Before beginning the installation, make sure that your subfloor is clean and free of any debris. Take special care to remove any protruding nails or staples that may have been left behind from the previous floor (Image 1). Vacuum, sweep and wash the floor to remove any dust (Image 2). Make sure the floor has thoroughly dried after cleaning before continuing with the installation.
Roll out sheets of tar paper over the clean subfloor and use a staple gun to affix the paper to the floor. The tar paper will form a moisture barrier, which will prevent any condensation from the floors below, which could potentially rot away at the underside of your new wood flooring.
With any wood product, there will be natural color variations from piece to piece. This is a great asset to the look of the floor when the variations are consistently distributed across the space. A concern with engineered flooring, however, is that the colors may be quite uniform within an entire box, but have distinct tonal differences from one box to the next. If you were to install the floor by using all the planks from one box before opening the next, you run the risk of installing the floor with large mismatched patches of flooring. To prevent this, open multiple boxes of flooring and intermix the planks among the boxes to ensure a better blend of color as you install the floor tiles.
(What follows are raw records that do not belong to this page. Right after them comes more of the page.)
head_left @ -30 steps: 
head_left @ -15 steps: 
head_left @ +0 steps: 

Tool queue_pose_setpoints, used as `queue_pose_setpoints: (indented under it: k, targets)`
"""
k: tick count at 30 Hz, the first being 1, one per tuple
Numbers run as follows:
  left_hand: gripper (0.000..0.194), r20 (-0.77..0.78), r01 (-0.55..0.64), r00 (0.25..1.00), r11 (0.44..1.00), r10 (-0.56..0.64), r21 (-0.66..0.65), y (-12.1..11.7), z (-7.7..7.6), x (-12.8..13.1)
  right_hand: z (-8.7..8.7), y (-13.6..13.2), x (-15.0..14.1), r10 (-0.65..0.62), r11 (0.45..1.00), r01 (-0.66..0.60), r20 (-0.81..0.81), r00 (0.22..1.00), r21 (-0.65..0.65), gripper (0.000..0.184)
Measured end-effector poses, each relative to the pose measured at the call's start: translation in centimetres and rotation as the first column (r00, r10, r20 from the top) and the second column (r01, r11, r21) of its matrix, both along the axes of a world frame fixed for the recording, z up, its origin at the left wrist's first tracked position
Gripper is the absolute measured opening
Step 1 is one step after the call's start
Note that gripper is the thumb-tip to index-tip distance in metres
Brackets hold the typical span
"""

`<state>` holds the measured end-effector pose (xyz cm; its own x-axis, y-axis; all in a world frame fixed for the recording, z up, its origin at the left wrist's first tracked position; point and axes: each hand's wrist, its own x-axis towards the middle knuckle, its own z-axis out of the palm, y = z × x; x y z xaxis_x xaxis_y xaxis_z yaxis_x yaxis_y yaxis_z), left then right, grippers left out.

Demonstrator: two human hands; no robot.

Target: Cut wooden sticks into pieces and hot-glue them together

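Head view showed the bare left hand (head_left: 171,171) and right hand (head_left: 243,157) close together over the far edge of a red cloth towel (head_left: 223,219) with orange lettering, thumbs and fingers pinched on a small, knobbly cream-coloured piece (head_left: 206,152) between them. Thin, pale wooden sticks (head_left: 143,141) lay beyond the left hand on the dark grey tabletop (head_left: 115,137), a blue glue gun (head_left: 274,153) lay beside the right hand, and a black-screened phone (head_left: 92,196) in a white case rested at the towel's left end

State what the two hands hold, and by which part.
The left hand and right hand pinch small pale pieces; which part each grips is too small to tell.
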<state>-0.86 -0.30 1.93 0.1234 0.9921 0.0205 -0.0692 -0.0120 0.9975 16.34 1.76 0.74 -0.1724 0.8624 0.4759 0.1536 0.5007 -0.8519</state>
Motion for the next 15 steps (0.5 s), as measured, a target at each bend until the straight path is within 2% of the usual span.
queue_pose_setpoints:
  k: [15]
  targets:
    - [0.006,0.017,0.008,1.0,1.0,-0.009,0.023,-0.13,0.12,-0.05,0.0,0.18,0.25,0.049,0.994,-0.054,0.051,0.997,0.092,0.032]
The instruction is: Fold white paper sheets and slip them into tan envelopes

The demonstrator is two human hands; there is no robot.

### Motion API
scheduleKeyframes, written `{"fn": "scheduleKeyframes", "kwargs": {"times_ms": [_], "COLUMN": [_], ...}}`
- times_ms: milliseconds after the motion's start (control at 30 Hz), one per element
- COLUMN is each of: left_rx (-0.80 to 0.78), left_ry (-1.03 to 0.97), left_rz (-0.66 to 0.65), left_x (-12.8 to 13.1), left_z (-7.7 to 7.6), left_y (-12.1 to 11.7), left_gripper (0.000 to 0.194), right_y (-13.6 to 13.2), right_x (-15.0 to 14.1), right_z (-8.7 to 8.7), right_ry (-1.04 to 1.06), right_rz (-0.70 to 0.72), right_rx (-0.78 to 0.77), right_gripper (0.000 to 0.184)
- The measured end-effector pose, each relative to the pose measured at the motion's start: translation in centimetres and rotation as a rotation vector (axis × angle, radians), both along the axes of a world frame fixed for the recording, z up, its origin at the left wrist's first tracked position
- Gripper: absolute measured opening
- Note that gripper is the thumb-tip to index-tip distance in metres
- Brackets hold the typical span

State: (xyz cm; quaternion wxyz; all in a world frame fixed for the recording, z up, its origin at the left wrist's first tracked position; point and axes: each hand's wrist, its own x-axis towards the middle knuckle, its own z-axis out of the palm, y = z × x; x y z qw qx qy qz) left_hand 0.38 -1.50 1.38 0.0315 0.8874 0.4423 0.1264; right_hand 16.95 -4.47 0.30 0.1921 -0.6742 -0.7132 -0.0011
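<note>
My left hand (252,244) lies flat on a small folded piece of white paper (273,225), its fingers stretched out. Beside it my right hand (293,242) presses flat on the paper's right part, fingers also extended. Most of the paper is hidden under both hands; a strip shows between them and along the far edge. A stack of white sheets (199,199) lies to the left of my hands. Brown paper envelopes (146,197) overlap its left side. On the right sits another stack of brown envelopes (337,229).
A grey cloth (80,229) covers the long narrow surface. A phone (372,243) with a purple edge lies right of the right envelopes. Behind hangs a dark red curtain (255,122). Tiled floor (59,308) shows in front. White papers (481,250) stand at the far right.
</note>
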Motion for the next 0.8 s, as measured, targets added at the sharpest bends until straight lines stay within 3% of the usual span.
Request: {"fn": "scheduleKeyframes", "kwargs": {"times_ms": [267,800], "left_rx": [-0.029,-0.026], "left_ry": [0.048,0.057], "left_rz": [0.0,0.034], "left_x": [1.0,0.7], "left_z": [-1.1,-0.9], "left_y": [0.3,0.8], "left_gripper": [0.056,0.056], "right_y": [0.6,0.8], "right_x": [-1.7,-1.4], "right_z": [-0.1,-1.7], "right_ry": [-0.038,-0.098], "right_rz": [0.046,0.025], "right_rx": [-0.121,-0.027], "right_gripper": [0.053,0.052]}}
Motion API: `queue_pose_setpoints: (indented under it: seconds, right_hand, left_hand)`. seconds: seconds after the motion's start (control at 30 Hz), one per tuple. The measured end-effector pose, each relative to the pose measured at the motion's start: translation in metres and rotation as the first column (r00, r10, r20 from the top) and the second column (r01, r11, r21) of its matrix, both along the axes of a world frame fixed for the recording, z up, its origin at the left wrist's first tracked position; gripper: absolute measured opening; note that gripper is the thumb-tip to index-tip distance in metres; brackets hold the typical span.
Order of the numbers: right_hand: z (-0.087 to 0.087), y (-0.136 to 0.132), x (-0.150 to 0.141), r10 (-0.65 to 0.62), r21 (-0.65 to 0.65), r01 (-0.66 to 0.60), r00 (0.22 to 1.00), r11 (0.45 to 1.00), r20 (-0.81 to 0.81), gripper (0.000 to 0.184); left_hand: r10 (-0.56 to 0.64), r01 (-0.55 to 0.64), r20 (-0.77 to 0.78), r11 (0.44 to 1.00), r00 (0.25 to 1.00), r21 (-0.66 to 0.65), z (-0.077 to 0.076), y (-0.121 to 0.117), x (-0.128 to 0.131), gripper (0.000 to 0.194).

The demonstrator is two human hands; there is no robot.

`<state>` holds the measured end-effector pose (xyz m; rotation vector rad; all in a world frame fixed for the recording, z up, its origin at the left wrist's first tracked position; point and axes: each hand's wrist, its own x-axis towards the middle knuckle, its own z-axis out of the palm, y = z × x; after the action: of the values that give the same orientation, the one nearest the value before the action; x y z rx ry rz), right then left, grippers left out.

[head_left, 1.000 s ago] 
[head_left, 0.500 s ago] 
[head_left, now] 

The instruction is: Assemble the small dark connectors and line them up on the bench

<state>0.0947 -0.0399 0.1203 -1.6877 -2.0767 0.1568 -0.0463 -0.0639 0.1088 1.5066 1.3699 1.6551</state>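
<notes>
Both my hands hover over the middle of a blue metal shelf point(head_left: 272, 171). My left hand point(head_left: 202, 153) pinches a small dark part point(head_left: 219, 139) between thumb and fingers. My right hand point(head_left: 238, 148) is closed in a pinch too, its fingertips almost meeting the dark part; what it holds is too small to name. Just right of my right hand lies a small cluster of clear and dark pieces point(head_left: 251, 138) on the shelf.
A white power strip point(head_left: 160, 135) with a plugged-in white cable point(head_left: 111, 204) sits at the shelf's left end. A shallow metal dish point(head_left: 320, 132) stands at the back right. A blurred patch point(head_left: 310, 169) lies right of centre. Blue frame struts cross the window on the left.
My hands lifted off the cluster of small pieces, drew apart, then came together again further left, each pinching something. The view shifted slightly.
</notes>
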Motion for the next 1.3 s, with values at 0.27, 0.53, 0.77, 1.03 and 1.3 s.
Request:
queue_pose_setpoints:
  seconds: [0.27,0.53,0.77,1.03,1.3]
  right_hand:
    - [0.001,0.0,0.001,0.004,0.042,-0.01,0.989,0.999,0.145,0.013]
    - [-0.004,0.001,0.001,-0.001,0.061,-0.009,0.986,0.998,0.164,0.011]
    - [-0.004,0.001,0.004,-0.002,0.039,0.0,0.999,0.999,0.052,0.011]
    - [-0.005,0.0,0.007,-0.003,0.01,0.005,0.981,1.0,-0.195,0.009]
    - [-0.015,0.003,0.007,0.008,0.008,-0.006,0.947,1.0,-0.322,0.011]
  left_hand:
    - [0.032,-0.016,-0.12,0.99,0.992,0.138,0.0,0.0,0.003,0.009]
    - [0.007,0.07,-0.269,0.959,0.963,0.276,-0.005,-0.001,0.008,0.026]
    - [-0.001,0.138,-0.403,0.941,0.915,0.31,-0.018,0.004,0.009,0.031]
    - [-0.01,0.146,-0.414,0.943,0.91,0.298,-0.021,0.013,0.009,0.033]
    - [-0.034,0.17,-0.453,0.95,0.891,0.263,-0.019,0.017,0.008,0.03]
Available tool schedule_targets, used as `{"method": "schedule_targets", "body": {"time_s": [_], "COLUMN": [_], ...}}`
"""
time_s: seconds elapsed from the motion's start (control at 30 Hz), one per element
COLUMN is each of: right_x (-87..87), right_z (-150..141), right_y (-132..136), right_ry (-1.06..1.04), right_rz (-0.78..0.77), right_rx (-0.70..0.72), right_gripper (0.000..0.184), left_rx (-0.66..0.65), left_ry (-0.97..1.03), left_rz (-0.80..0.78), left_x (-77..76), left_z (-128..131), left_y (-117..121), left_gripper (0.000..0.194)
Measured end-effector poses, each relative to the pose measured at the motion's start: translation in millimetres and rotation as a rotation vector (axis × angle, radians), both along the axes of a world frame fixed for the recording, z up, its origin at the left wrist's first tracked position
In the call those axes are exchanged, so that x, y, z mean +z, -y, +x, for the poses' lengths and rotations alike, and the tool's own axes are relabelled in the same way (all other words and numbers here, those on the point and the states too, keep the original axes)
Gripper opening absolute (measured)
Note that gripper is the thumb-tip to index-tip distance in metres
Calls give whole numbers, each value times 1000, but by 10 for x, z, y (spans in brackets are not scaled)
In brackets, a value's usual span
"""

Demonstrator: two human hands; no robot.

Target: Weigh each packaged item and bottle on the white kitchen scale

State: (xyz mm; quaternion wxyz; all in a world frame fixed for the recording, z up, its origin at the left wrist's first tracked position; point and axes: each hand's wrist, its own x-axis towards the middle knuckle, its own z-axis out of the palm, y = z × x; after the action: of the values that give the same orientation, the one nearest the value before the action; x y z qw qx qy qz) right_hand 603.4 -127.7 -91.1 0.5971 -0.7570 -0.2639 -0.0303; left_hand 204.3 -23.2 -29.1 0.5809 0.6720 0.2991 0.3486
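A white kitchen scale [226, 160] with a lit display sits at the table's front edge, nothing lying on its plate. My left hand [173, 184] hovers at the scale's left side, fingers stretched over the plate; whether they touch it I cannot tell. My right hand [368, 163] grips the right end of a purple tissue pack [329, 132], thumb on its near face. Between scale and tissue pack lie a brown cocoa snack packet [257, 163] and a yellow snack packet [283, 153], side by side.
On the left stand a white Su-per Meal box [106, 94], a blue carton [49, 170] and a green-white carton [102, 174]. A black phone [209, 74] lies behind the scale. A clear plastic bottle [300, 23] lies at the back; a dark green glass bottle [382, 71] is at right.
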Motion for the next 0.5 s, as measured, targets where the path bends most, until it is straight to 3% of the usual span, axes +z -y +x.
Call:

Pneumatic tools such as this nailer use compressed air to drive the fastener into position. Some compressors can only one tool at a time, while bigger models can accommodate two or three tools. The nails for pheumatic nailers are more expensive than traditional nails because they come in strips that feed into the nailer's rail assembly.
Start by running one row along the longest wall of the room. The floor planks are tongue-and-groove style, so they should slide right together. Manufacturers recommend that you install the planks with the tongue side against the wall and the groove side facing into the room. Use a pneumatic flooring stapler to drive staples through the groove at a 45-degree angle (Image 1). Put a staple every 6 to 8 inches. If you are having trouble getting the planks to slide together easily, use a rubber mallet to force them together (Image 2).
Continue running rows of flooring, using different length planks to create staggered seams. When you get to the other side of the room, you will have likely trouble fitting the flooring stapler into the last row or two of flooring because of interference from the wall. If this is the case, you will need to use a finish nailer and nail directly through the face of these boards (Image 3). Keep the nail holes to a minimum by putting only one nail every 12 to 18 inches.
Use an awl (a small pointed tool) and a hammer to bury nail heads down below the surface of the floor. If they nail heads aren’t recessed into the wood, they will be dangerous to anyone walking over them in bare or stocking feet.
To hide the seams where the floor meets the wall, attach a baseboard to the bottom of the wall with a finish nailer. It is easier to paint or stain the baseboard before it is installed. Use your miter saw to cut threshholds to the length of your doorway openings. Install them by simply laying them in their correct location and finish nailing them to the subfloor. As with the floor planks, use an awl to tap the nail heads down so they sit below the surface of the threshhold.